Uncertainty surrounding the coronavirus has cast a spell of uncertainty over the U.S. financial markets which has caused extreme volatility along with wild swings in the major U.S. stock indexes. Freddie Mac reports that the 30-year fixed-rate mortgage fell sixteen basis points this week to 3.29% with an average 0.7 in points and fees. It was the lowest rate in the near 50-year history of the survey. “Mortgage applications increased 10% last week from one year ago and show no signs of slowing down,” said Sam Khater, Freddie Mac’s Chief Economist. “Given these strong indicators in rates and sales, as well as recent increases in new construction, it’s clear the housing market continues to be a positive force for the broader economy.”

Americans filing for first-time unemployment benefits continue to remain at 50-year lows with no fallout yet from the coronavirus. Weekly Initial Jobless Claims fell by 3,000 this week to 216,000. The four-week moving average of initial claims, which irons out seasonal abnormalities, rose 3,250 to 213,000 last week. The data comes ahead of Friday’s Non-Farm Payrolls report where it is expected that employers added 170,000 new workers in February.

Planned job cuts by U.S. employers declined in February from January, despite the widespread concern over the coronavirus.
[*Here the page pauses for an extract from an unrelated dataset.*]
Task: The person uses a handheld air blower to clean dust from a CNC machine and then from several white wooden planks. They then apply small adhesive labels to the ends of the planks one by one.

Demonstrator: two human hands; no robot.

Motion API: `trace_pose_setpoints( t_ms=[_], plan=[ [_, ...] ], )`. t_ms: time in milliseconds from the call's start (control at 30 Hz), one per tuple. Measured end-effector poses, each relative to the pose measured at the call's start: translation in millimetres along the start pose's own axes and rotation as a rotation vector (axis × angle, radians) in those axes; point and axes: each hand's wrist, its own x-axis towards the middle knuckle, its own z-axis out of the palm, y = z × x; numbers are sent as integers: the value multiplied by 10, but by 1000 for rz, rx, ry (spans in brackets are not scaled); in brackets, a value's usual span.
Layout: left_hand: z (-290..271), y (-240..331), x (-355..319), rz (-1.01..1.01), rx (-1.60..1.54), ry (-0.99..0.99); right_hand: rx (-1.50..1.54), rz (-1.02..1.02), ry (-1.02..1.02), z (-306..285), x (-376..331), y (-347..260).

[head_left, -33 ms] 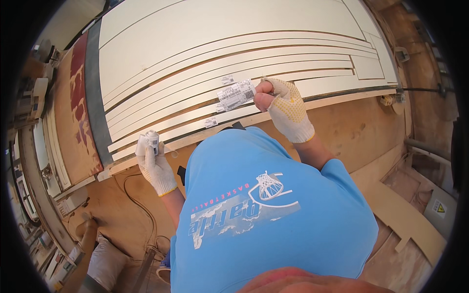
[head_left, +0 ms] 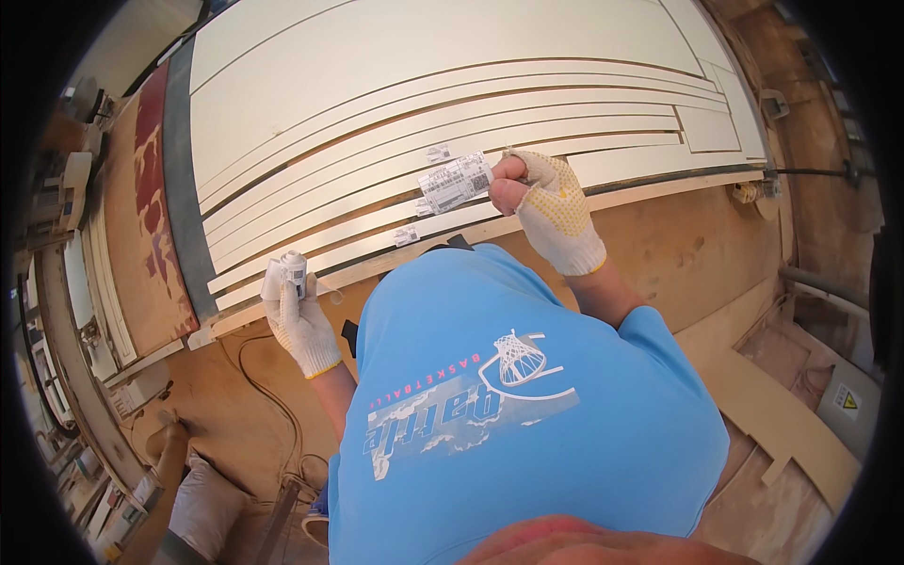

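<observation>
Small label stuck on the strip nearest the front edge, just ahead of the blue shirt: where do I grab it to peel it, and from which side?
Judging by its pose, take the small label at its near corner, coming from the person's side. It lies flat on the pale strip, so only an edge can be lifted. The right hand already pinches a larger label; the left hand holds a roll.

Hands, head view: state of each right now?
Left hand: closed around a small white roll.
Right hand: pinching a white printed label over the cut white panel strips.
</observation>
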Motion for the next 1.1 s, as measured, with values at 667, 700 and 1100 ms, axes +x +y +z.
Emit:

Outplacement firm Challenger Gray & Christmas reports that planned job cuts fell 16.4% in February to 56,660 from January’s 67,735. February’s total is 26.3% lower than the 76,835 cuts announced in February of 2019. “Despite widespread concerns about COVID-19, it has yet to impact job cut announcements. This may change if the supply side remains dormant, as companies grapple with whether to keep operations open without product. It could also impact Retail, Hospitality, and Travel companies, if concerns keep people at home,” said Challenger.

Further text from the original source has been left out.